Aim of the task
Tally the lines of the listing that contain the string "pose". Give the number and nothing else.

Dataset excerpt
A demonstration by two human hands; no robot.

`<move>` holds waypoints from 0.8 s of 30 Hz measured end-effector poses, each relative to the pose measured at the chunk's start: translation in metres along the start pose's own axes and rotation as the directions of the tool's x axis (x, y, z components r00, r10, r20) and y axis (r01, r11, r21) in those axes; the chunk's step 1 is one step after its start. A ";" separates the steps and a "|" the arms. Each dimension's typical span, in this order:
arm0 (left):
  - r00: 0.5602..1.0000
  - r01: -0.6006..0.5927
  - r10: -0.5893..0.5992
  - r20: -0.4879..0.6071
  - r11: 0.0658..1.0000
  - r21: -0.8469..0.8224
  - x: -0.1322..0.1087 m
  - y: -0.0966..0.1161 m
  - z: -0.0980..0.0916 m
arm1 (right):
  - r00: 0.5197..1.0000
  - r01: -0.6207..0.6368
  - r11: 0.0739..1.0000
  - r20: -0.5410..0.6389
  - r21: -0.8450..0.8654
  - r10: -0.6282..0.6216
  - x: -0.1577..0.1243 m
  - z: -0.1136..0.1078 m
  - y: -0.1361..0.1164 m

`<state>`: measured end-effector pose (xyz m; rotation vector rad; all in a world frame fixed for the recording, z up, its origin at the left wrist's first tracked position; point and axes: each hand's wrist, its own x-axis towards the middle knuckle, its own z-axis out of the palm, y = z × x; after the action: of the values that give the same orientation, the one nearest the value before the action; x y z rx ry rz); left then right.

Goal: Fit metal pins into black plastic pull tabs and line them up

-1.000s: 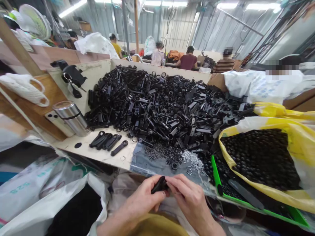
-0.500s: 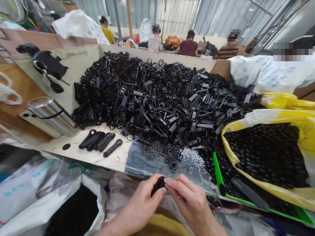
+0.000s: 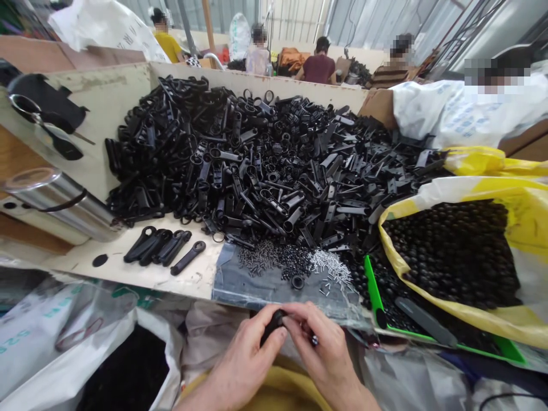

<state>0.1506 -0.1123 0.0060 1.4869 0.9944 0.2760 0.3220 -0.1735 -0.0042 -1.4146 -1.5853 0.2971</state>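
Low in the middle of the head view, my left hand (image 3: 250, 348) is closed around a black plastic part (image 3: 273, 326), with the thumb along its near side. Much of the part is hidden by the fingers. My right hand (image 3: 319, 342) touches its upper end with thumb and forefinger. A small shiny metal pin (image 3: 314, 340) pokes out of the curled fingers of that hand. Just beyond, on a dark mat (image 3: 240, 288), lie silver pins (image 3: 331, 267), small dark pieces (image 3: 295, 260) and a black ring (image 3: 297, 282).
Black plastic parts (image 3: 257, 154) heap up behind the mat. Several black handle-shaped pieces (image 3: 188, 258) lie at left, near a steel flask (image 3: 64, 202). At right stand a green tray (image 3: 373, 291) and a yellow-white sack (image 3: 522, 251). An open white sack (image 3: 171, 348) is lower left. Several people sit behind.
The view has turned slightly, so the bench contents sit further left. My right fingers have shifted over the top of the black part, and the metal pin shows more clearly.
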 end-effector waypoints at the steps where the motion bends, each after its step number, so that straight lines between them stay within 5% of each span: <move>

Response to this task
2